Every line of the material below that contains the string "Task" must appear in the answer.

DATA UNDER STUDY section start

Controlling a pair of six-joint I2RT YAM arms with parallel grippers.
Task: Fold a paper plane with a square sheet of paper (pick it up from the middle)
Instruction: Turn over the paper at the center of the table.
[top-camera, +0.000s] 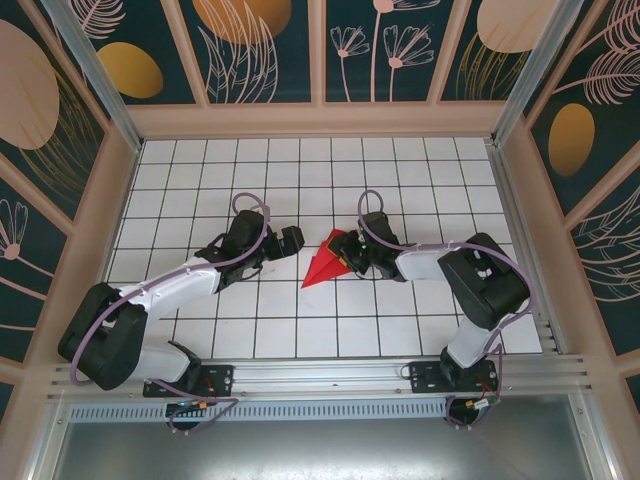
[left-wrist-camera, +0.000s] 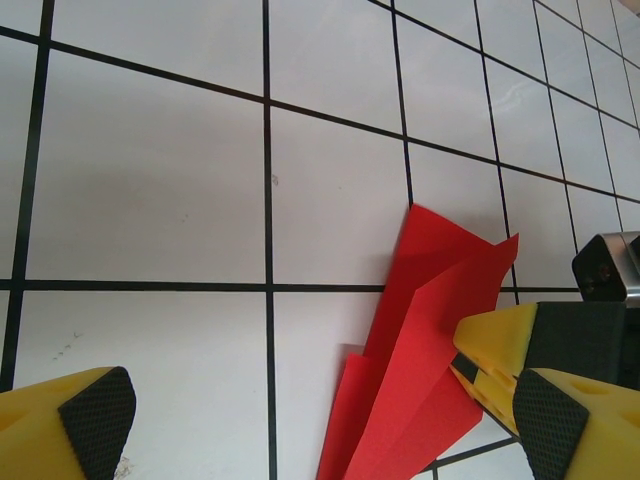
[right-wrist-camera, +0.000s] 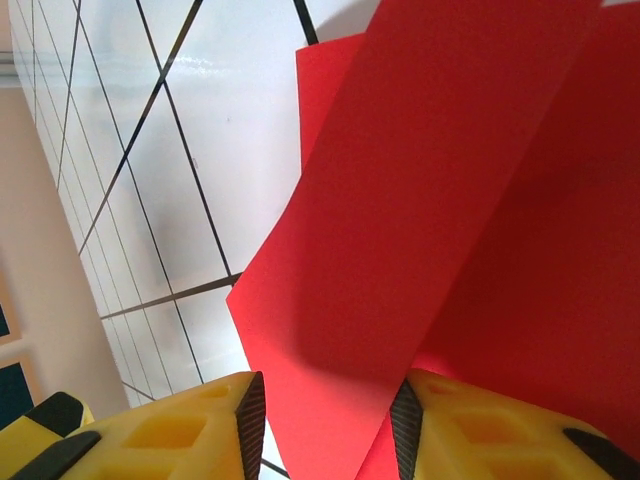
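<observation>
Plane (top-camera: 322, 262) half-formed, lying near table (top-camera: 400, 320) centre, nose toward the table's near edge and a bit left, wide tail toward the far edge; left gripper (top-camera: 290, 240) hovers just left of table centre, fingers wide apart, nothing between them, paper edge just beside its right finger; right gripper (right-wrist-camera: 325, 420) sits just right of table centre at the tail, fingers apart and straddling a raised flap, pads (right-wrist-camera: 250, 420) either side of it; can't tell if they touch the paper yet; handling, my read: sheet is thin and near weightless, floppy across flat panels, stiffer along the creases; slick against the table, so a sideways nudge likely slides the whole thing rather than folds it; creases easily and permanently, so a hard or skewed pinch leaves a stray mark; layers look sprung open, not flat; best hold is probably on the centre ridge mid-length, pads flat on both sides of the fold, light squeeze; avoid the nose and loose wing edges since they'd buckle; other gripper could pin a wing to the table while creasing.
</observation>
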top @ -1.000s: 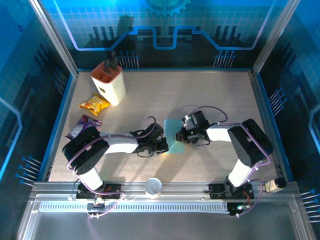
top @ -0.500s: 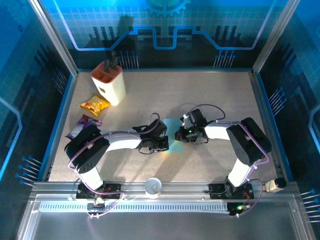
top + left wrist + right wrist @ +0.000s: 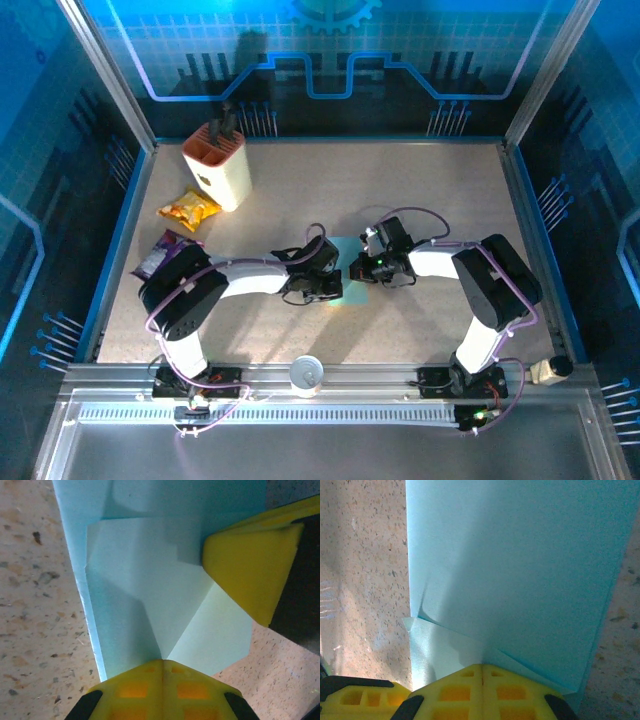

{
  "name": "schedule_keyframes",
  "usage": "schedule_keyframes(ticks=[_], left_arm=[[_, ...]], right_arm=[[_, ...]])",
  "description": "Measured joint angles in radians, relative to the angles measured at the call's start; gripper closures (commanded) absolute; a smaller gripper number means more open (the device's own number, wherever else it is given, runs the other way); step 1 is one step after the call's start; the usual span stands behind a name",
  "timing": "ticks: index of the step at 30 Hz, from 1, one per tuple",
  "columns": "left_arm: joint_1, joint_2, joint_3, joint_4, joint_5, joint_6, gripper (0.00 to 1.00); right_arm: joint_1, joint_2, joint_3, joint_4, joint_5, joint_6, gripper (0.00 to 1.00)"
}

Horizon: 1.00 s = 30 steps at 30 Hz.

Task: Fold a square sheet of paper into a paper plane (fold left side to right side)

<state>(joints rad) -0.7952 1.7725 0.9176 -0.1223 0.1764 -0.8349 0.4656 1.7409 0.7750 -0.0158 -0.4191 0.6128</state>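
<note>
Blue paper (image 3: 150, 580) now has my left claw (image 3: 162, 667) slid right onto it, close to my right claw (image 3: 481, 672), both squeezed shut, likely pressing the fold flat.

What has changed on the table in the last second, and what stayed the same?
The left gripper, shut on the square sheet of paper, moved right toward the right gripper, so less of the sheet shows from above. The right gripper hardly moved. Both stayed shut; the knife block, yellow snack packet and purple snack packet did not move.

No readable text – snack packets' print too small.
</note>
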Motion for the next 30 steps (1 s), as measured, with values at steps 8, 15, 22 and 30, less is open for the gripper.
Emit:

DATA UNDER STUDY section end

EXERCISE RESPONSE -
Task: Fold a paper plane with a square sheet of paper (pick it up from the middle)
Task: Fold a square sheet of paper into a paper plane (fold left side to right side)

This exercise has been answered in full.